MaxwellBuchanan, Jun 23 2019
  

       //Do you have a B-side?//   

       I have many sides. Do you ever answer a direct question?   

       //Under FTI, getting your invention notarized (whether by a conventional notary or by a blockchain) serves that purpose, doesn't it? And it doesn't have a time limit between that date-proof and the final filing. But agree with what you said about how if you publicly disclose it, even under FTI, other inventors can improve upon your invention before you think of those same improvements. But I feel that's fair, and I see no problem with them doing that if I've voluntarily publicly disclosed my base invention already.//   

       Exactly. Anyone can improve upon an original concept but the original inventor gets credit for anything with no prior art.   

       //Come to think of that: Miniautilus could be really good for exploring subsurface oceans like on Europa and Enceladus (and apparently Pluto and several other moons too?). No external moving parts means nothing to get clogged by mud (or biofouling, if there's life).//   

       I think so, and if the outer surface were heated it would be able to thread it's way down through ice sheets to reach the liquid beneath.   

       // If that's true, it's another reason to end FTI, because it encourages another variety of patent trolling. Just come up with an idea and, instead of testing it, get it notarized for a small fee and wait. Five years later, someone else gets a patent granted on the same thing, because your invention hasn't entered the public domain. So, you just have to wait until they have a thriving company and then hold them to ransom.//   

       No. If the original invention isn't able to be found during a "second-inventors" due diligence then it has not been disclosed properly.
Publicly notarizing my dragonfly made it findable by anyone in North America. Only by going through China was credit for it able to be taken by another person.
  

       Probably, given time, the flag sand will eventually be level across the whole surface. Although, it will be after the transition to the global standard dollar.
wjt, Jun 25 2019
  

       // Publicly notarizing my dragonfly made it findable by anyone in North America. //   

       That's not necessarily how notarization works, though.
notexactly, Jul 01 2019
  

       Turns out a lot of things aren't the way I thought they worked [notexactly].
A Notary Public perusal and postage for Registered mail you never opened was all that was legally required in order to register and get credit for an original invention with no prior art for a very long time, like since we wrote our Constitutions.
<shrugs>
Things change. It's nice to know that my disclosure doesn't invalidate a patent because of a fluke of timing... but I really don't see how that keeps the next intuitive inventor who isn't in on the con from having rights to their own IP used in an extortion racket.
  

       I can't say it enough.
Your own original thoughts are not to be sold back to you.
  

       The inventor is the inventor, second inventor is an oxymoron.   

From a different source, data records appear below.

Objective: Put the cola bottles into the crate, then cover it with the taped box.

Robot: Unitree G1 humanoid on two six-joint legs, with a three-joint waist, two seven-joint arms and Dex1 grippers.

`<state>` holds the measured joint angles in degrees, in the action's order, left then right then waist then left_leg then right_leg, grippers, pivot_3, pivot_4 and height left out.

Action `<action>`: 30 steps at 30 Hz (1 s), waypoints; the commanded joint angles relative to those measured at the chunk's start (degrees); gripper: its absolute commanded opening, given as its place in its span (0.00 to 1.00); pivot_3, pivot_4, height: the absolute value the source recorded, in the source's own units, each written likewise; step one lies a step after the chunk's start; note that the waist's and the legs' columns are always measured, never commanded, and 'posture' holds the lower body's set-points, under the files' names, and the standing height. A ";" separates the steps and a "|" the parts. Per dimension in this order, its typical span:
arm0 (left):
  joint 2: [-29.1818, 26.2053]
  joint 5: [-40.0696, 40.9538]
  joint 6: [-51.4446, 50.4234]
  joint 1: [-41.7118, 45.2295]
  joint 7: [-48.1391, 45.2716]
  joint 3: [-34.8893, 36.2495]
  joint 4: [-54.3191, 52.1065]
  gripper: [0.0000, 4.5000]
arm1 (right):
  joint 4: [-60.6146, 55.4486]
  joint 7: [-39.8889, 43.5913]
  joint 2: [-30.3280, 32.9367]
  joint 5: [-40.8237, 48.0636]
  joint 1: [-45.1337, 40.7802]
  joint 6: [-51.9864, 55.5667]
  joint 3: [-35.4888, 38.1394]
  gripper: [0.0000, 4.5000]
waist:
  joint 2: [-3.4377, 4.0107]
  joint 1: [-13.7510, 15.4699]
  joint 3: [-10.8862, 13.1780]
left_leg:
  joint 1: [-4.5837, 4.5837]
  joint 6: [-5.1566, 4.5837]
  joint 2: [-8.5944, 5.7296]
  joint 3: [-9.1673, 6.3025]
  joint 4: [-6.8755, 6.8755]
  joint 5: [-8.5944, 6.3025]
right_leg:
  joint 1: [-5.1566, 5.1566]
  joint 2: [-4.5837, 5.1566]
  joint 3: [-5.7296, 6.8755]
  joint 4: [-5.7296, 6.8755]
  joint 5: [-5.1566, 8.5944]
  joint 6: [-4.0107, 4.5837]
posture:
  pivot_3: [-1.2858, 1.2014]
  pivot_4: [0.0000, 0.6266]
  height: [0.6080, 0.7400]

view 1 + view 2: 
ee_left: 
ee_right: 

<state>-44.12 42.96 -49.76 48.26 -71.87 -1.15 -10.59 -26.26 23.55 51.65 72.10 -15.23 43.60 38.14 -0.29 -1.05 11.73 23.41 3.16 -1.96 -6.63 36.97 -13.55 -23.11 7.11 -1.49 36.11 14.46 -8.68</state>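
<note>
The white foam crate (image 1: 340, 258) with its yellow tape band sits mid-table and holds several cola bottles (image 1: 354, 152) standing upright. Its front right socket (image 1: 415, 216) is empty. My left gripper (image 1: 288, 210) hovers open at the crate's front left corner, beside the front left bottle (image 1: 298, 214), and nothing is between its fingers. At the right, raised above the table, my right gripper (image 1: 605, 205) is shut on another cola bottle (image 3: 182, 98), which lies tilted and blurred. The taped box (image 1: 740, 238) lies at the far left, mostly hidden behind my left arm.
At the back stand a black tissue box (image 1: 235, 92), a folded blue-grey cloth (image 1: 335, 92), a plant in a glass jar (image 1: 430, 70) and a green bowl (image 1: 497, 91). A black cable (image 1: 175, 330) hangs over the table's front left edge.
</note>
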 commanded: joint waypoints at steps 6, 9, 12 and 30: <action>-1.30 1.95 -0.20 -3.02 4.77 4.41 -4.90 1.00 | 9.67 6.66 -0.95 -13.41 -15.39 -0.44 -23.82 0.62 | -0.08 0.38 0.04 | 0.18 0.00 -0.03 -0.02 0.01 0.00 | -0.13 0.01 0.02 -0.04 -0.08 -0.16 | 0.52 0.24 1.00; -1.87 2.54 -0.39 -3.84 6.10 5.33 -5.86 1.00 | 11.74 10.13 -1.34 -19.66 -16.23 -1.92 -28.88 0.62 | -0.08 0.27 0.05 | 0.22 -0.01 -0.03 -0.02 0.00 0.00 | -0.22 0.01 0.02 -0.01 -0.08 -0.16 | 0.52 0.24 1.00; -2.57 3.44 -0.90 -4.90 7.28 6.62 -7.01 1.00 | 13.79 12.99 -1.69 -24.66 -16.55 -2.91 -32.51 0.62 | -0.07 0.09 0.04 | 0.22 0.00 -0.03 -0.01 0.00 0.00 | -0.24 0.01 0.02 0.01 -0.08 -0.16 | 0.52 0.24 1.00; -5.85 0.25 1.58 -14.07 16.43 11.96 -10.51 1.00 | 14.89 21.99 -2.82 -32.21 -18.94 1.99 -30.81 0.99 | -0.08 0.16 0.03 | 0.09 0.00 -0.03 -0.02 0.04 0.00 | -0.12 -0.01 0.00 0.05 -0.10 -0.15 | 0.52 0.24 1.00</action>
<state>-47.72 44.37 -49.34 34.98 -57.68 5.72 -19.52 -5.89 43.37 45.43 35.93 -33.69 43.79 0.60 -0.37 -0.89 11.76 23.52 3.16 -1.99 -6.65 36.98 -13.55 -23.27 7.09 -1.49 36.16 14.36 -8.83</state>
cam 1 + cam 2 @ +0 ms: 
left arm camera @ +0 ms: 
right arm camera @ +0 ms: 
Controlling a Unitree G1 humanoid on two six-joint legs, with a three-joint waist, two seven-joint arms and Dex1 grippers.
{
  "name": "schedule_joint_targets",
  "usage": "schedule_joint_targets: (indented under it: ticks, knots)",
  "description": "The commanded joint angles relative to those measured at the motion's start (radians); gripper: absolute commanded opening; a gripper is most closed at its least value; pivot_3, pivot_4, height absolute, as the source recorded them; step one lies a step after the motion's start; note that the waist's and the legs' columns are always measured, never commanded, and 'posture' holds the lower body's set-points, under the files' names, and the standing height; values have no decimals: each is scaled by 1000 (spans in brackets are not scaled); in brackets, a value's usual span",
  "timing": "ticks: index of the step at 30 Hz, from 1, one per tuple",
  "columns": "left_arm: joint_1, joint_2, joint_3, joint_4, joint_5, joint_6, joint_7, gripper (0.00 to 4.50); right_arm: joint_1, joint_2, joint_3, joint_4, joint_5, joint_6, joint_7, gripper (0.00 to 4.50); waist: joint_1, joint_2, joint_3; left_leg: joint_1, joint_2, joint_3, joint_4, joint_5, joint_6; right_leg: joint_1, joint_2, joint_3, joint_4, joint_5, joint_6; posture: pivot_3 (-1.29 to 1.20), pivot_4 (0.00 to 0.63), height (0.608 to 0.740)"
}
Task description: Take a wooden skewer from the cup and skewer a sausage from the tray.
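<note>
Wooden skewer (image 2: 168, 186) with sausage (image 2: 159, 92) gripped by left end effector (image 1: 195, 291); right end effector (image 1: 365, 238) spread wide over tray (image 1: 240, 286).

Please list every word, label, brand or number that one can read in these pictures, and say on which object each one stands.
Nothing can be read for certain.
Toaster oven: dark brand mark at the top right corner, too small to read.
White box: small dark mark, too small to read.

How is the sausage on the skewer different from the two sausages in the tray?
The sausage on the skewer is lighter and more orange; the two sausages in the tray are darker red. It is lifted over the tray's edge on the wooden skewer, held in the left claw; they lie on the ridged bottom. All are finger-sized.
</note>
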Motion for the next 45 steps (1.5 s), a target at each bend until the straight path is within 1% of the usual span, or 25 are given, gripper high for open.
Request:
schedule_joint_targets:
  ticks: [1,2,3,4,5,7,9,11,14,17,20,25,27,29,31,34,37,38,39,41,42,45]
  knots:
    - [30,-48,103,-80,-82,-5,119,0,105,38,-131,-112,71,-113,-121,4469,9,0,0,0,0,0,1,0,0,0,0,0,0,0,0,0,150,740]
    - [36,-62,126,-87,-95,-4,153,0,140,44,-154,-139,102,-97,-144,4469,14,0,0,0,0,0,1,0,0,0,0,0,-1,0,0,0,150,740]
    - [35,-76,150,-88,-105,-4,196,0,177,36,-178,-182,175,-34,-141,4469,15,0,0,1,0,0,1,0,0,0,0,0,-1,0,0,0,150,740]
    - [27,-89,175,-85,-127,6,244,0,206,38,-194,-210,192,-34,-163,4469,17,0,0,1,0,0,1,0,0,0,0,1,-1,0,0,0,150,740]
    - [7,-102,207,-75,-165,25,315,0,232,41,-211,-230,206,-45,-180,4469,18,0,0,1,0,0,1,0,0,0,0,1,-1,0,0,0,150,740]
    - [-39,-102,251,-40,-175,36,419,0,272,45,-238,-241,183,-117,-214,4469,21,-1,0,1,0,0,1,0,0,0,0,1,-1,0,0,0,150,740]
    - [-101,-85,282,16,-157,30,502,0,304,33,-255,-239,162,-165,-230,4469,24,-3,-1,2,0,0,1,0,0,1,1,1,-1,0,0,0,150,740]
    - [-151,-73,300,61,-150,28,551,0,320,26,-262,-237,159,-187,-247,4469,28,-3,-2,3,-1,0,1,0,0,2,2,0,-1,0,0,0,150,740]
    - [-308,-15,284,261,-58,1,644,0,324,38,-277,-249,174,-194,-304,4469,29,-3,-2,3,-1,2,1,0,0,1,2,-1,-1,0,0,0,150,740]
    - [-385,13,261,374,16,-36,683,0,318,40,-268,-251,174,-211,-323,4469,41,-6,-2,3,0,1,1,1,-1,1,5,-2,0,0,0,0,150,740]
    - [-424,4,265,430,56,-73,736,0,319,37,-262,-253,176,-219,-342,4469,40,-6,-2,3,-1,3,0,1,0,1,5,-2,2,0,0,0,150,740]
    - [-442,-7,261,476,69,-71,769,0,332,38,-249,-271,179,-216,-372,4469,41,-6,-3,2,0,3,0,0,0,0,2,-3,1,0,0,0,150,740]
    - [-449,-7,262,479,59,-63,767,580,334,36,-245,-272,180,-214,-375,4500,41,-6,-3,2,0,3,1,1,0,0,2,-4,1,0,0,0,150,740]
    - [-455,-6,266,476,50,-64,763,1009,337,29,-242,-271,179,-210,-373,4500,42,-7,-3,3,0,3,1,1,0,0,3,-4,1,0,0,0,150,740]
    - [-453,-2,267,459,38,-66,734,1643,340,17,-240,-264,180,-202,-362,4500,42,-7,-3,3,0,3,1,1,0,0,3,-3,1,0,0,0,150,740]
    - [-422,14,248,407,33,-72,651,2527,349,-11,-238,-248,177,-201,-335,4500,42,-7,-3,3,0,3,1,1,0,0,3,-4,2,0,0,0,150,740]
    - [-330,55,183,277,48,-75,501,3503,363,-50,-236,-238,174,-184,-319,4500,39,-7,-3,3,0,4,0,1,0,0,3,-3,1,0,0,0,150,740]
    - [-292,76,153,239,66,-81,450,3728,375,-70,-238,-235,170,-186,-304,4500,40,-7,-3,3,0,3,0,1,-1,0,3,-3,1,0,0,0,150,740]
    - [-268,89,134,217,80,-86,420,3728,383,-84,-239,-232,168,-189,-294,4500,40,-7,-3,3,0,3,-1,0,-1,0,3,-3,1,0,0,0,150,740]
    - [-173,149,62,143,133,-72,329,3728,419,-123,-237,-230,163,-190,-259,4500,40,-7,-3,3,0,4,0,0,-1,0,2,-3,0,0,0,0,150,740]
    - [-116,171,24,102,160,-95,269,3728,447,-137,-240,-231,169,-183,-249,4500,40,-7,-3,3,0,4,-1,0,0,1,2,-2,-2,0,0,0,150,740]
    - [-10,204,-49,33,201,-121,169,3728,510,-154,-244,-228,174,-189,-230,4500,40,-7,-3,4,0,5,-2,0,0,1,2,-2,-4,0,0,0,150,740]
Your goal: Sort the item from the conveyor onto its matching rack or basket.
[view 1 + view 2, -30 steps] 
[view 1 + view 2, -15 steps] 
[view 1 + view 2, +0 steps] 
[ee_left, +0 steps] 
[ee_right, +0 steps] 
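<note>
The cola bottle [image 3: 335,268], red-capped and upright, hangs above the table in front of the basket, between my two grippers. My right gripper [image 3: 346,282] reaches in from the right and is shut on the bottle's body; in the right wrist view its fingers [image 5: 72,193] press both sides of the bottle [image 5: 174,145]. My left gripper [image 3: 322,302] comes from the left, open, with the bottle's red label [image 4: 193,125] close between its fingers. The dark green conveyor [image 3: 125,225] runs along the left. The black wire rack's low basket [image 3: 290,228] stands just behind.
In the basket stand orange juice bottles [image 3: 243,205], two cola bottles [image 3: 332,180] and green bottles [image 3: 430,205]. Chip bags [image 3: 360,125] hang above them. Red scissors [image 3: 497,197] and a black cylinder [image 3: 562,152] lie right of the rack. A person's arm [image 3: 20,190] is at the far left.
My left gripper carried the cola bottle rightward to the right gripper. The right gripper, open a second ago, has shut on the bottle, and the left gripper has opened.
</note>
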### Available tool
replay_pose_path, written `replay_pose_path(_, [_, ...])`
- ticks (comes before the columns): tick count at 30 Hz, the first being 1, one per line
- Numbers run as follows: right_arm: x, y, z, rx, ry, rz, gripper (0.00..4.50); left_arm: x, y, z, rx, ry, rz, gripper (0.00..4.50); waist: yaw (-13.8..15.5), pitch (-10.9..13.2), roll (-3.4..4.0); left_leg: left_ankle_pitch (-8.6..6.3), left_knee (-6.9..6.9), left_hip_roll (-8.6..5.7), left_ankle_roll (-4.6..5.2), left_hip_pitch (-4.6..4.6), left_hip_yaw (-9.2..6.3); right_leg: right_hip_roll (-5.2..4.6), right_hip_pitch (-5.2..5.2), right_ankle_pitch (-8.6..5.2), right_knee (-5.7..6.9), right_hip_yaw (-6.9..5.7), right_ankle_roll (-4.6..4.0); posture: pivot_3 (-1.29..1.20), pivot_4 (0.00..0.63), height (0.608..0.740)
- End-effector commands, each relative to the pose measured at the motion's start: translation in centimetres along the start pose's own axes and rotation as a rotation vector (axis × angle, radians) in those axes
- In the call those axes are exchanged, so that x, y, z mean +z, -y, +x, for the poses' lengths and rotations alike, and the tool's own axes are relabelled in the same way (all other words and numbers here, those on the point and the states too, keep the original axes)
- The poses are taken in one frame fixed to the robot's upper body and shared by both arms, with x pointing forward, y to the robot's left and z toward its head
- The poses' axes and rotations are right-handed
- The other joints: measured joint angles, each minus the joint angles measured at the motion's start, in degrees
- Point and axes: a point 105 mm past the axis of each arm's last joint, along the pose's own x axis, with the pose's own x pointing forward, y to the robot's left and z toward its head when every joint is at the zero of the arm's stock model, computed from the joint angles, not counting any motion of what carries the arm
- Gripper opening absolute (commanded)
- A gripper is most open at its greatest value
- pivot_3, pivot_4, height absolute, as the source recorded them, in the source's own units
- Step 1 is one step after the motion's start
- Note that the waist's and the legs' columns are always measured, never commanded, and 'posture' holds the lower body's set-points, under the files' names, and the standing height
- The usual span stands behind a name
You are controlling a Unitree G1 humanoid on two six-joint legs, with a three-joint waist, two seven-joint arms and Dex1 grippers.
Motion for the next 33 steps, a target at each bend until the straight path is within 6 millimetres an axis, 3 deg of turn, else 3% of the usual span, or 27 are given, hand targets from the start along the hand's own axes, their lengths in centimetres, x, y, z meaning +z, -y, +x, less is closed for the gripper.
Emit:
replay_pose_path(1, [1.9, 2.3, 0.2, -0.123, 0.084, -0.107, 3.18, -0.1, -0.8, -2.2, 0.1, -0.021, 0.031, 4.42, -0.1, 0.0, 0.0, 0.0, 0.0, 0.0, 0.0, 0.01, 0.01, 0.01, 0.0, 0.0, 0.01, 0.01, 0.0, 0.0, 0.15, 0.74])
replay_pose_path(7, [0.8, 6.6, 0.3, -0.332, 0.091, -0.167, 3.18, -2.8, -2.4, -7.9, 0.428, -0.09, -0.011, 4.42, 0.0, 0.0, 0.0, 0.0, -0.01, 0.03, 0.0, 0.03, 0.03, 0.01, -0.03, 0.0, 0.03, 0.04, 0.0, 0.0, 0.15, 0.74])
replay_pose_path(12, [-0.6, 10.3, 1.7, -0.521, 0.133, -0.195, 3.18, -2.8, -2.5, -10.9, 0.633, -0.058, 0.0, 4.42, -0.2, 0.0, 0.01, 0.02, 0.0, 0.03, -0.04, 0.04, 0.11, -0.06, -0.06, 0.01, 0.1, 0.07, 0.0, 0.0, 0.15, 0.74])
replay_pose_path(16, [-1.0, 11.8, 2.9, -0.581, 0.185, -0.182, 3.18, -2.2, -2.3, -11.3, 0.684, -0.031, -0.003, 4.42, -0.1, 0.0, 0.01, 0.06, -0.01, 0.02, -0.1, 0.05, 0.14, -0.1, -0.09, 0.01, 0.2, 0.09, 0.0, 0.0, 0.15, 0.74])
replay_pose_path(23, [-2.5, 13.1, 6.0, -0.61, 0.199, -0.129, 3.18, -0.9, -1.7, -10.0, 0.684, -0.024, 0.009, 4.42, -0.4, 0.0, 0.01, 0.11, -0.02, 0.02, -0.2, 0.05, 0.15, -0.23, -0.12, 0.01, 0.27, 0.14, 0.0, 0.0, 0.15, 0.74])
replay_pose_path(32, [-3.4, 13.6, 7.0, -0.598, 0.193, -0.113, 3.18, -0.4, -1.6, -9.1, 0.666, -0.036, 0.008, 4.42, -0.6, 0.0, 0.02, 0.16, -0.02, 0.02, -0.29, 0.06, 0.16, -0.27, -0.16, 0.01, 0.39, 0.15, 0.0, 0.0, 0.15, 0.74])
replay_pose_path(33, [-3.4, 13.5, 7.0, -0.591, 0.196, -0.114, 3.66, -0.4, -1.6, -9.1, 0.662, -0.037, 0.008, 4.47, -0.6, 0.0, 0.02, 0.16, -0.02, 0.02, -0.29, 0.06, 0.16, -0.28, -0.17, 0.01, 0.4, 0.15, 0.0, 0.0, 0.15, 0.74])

       Red tape be damned!   

       What do you think of the case of Swann and Edison? IIRC, Swann did it first, but Edison did it (the lightbulb) better. And what do you think about the general case of two independent inventors having similar ideas, unaware of each other? Are they not both inventors?
pertinax, Jul 02 2019
  

       Didn't Tesla beat them both?   

       Yes things can be independently invented but to deny patent rights 'because' a person can prove themselves the only inventor is criminal no matter how much red-tape gets wrapped.   

       Most of us want and aim for what is moral and true but end up mired with life's challenging and invigorating technicalities. A small group just steal.